Du findest die Übungszeiten möglicherweise einfacher, wenn du mehrmals kurze Zeiten einfügst, in dem du lediglich den heutigen Leitgedanken einige male langsam bei dir wiederholst.
Du magst es ebenfalls als hilfreich empfinden, einige kurze Zeiträume einzuschieben, in denen du dich einfach entspannst und scheinbar an nichts denkst.
Anhaltende Konzentration ist zunächst sehr schwierig.
Es wird viel leichter gehen, wenn dein Geist erst einmal disziplinierter ist und sich weniger ablenken lässt.

Unterdessen solltest du ruhig Abwechslung in jeglicher Form, die dich anspricht, in die Übungszeiten einbinden.
Verändere jedoch nicht den Leitgedanken selbst, wenn du die Art seiner Anwendung variierst.
Wie auch immer du den Leitgedanken Anzuwenden beschließen magst, er sollte in einer Weise vorgebracht werden, die zum Ausdruck bringt, dass deine Heiligkeit deine Erlösung ist.
Beende jede Übungszeit mit einer nochmaligen Wiederholung des Leitgedankens in seiner ursprünglichen Form, und füge hinzu:

Wenn Schuld die Hölle ist, was ist ihr Gegenteil?

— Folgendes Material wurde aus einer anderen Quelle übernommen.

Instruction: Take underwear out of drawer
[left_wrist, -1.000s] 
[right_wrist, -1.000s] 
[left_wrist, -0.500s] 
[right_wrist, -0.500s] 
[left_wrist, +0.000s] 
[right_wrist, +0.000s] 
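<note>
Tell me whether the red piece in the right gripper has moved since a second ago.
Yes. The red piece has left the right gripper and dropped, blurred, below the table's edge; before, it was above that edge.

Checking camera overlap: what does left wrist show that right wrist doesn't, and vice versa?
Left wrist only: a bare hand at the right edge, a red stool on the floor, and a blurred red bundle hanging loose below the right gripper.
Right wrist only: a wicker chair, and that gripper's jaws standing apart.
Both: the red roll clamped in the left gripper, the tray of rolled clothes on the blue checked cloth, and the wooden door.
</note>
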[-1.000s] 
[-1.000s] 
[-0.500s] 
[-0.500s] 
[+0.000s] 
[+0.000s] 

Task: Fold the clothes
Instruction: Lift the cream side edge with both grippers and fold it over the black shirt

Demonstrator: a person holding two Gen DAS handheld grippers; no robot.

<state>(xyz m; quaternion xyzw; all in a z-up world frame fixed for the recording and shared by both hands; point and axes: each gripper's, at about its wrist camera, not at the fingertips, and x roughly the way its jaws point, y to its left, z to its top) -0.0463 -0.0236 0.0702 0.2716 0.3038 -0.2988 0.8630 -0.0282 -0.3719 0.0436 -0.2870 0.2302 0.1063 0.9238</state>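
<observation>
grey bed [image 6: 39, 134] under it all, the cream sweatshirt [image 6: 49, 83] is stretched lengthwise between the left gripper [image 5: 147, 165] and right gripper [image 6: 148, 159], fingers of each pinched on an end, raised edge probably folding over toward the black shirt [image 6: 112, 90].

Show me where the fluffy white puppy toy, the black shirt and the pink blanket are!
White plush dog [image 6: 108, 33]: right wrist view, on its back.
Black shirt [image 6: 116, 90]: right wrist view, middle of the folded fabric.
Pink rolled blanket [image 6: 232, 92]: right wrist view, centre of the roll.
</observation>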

In den kürzeren Anwendungen, die drei- oder viermal stündlich, wenn möglich öfter, durchgeführt werden sollten, kannst du dir diese Frage stellen oder den heutigen Gedanken wiederholen, am besten beides.
Wenn Versuchungen aufkommen, so ist eine besonders hilfreiche Form des Leitgedankens diese:

Meine Heiligkeit erlöst mich daraus.

    
Lektion 40
Ich bin gesegnet als SOHN GOTTES.

Heute wollen wir beginnen, einige der glücklichen Dinge geltend zu machen, auf die du Anspruch hast, weil du bist, was du bist.
Heute sind keine Langen Übungszeiten erforderlich, sondern sehr häufige kurze.
Einmal alle zehn Minuten wäre äußerst wünschenswert, und es wird dir dringend nahe gelegt, nach diesen Zeitplan zu üben und ihn wenn möglich einzuhalten.
Wenn du es vergisst, versuche es von neuem.
Wenn lange Unterbrechungen auftreten, versuche es von neuem.
Wann immer di dich daran erinnerst versuche es von neuem.

Du brauchst deine Augen bei diesen Übungen nicht zu schließen, obwohl es dir wahrscheinlich hilft, wenn du es tust.
Es kann jedoch sein, dass du dich tagsüber in einer Reihe von Situationen befindest, wo es nicht möglich wäre, dass du die Augen schließt.
Versäume deswegen keine Übungszeit.
Du kannst recht gut unter allen Umständen üben, wenn du wirklich willst.

Die heutigen Übungen erfordern wenig Zeit und keine Anstrengung.
Wiederhole den Leitgedanken, und füge dann einige der Eigenschaften hinzu, die du damit assoziierst, ein SOHN GOTTES zu sein, indem du sie auf dich selbst beziehst.
Eine Übung könnte beispielsweise so aussehen:

Ich bin gesegnet als SOHN GOTTES.
Ich bin glücklich, friedlich, liebevoll und vertrauensvoll.

Wenn dir nur eine kurze Zeit zur Verfügung steht, reicht es aus, dir bloß zu sagen, dass du als SOHN GOTTES gesegnet bis.